In order to reduce platinum consumption it is essential to use platinum more effectively than ever. The fuel cell reaction takes place at the three-phase boundary in the catalyst layer, where all of the platinum catalyst, the proton conductive material and the fuel gas (or oxidant gas) exist. Thus, it is very important to increase reaction sites by keeping the platinum catalyst and the proton conductive material in an appropriate state in the three-phase boundary. This is achieved, for example, by preparing a catalyst layer by coating and drying ink-like paint which is a mixture of platinum loading carbon and proton conductive polymer electrolyte solution, as is described in JP 2005-320523 A (Laid-Open publication) etc.

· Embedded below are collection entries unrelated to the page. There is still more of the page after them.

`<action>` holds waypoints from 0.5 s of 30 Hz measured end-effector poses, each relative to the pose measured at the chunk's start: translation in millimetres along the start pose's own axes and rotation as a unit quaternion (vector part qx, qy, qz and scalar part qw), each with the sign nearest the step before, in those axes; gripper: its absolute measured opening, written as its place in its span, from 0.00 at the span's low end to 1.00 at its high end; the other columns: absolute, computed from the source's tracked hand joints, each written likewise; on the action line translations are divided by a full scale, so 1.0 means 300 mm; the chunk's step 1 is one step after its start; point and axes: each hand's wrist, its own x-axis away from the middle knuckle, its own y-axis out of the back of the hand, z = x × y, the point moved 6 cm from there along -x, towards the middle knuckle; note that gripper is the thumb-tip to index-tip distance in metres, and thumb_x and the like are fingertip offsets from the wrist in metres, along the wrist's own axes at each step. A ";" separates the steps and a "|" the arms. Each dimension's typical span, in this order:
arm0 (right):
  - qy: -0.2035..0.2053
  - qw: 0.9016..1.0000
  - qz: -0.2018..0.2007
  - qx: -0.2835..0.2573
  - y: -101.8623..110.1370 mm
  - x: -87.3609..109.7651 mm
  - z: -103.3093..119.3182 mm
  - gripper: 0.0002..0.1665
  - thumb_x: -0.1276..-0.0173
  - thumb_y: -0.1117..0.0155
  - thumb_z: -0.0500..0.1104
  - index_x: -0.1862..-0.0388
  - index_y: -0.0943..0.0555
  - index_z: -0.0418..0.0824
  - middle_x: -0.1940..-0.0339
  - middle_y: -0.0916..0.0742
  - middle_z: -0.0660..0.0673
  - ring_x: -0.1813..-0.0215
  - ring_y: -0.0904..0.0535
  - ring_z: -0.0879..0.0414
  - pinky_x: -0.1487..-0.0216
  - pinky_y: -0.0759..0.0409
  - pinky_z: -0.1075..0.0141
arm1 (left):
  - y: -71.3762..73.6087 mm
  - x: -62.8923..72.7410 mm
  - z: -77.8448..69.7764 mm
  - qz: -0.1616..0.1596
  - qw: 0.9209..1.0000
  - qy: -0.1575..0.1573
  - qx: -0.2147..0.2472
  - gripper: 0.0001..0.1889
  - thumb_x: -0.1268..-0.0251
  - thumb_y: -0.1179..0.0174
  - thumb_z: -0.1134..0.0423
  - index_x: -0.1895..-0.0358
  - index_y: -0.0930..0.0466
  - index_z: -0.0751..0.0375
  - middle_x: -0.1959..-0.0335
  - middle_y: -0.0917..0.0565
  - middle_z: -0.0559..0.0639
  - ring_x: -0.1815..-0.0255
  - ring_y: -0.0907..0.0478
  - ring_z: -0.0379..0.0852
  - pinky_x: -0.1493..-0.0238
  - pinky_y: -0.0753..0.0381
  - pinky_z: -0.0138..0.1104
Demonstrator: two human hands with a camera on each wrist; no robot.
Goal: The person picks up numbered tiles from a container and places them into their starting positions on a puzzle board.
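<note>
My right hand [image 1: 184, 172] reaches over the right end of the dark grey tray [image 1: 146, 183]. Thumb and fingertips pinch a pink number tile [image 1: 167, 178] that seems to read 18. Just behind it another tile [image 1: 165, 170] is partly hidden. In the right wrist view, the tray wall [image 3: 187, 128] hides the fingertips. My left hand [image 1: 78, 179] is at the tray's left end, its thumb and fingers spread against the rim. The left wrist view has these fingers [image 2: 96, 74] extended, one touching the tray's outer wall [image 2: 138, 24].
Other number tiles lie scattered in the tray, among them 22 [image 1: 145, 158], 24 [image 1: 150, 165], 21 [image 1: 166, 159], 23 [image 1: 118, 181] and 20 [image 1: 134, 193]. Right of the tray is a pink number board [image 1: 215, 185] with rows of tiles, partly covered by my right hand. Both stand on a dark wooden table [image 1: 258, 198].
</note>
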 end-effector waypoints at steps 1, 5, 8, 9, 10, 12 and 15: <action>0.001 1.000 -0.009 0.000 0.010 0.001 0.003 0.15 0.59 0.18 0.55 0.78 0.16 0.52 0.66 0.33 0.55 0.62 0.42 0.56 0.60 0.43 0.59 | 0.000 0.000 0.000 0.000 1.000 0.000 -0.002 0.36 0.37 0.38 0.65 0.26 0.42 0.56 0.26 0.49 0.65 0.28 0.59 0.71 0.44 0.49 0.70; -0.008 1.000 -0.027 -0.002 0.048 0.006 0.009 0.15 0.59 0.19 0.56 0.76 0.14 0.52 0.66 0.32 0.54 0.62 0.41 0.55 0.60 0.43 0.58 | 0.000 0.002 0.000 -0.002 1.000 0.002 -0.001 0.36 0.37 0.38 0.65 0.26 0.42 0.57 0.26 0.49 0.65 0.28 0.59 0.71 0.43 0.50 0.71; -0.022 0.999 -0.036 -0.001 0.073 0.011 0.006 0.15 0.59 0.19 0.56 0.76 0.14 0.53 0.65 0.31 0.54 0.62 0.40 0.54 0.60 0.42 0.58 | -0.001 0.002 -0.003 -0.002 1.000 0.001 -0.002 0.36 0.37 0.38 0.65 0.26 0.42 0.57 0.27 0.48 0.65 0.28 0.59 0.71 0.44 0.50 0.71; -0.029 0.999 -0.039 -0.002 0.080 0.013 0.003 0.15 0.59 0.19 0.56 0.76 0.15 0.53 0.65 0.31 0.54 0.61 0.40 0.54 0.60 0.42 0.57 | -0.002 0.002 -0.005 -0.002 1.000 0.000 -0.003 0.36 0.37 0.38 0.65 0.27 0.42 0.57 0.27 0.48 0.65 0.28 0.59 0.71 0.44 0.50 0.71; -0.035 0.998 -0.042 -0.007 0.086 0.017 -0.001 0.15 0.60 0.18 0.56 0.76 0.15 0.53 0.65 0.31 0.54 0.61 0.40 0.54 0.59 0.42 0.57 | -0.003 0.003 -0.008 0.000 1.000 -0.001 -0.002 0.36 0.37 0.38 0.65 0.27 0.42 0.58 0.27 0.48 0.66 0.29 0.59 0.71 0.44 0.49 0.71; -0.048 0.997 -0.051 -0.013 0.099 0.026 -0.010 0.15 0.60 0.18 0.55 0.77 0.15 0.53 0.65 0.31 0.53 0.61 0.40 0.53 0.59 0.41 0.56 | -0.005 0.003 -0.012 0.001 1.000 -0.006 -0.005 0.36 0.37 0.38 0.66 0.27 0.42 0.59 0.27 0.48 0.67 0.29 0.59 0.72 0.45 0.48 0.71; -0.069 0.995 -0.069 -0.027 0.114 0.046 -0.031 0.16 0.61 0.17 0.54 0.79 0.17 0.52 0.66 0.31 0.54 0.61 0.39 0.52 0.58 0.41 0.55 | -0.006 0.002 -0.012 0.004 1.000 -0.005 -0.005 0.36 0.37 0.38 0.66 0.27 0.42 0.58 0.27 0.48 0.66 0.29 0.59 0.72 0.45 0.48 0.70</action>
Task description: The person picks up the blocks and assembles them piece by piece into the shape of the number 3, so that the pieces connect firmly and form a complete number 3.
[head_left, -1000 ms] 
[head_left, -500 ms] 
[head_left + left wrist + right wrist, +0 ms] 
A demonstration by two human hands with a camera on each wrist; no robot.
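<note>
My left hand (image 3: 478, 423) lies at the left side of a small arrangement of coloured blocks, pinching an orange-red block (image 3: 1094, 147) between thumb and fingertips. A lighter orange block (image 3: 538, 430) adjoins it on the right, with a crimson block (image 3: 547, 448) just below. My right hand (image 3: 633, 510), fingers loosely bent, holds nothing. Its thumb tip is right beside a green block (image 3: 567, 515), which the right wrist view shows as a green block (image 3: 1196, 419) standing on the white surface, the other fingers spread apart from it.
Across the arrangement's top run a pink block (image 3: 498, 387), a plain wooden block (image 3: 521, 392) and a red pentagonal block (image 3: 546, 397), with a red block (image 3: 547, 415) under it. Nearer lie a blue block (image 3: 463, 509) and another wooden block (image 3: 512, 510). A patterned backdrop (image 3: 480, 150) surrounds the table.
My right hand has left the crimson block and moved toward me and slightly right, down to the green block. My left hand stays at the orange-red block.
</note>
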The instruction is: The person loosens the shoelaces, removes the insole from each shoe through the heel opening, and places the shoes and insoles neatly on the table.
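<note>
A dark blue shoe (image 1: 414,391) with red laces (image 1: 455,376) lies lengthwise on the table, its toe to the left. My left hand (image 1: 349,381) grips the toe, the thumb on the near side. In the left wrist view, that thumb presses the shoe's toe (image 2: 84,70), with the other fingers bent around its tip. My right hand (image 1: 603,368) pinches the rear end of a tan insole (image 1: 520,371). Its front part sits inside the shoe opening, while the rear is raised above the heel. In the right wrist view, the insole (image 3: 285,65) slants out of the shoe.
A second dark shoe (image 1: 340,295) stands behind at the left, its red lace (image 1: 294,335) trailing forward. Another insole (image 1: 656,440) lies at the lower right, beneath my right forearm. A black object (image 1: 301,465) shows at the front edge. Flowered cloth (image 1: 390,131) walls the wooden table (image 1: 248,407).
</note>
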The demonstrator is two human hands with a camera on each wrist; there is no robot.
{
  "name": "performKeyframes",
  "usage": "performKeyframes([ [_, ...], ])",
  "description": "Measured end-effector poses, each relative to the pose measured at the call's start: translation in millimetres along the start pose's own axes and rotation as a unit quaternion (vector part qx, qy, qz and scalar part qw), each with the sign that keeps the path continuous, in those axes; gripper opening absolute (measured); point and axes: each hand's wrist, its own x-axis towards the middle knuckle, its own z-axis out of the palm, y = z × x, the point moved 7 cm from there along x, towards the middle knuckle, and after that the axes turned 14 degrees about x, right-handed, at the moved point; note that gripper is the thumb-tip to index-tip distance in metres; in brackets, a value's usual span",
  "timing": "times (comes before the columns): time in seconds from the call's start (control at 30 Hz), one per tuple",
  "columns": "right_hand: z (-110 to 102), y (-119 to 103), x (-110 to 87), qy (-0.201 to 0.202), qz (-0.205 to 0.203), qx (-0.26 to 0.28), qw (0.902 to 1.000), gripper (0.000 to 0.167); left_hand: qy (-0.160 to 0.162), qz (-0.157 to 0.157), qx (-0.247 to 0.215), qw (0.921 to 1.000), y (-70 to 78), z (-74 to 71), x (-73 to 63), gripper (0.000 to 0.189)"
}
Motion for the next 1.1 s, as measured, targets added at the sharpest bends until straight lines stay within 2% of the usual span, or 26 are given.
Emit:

FIG. 3 is a partial exemplary diagram showing an example of a conventional catalyst layer. According to the conventional recipe, in which the proton conductive polymer electrolyte (13) and the platinum catalyst loading carbons (14) are combined to form the catalyst layer, the platinum catalyst loading carbons (14) clump together in the electrolyte (13). Then, even if some platinum catalyst loading carbons (11) can provide electrolyte (13) with protons, other platinum catalyst loading carbons (12) can not. Consequently, it becomes difficult to promote efficient use of platinum and this disadvantage results in insufficient battery performance per unit amount of platinum. Particularly when equipped on a vehicle, the fuel gas diffusion and the battery performance tend to be more insufficient because larger instant currents are required than in the case of cogeneration unit use.
The present invention aims to provide a catalyst layer which has a higher output performance but requires less platinum catalyst than before. In addition, this invention provides a fuel cell and a membrane electrode assembly therefor using said catalyst layer.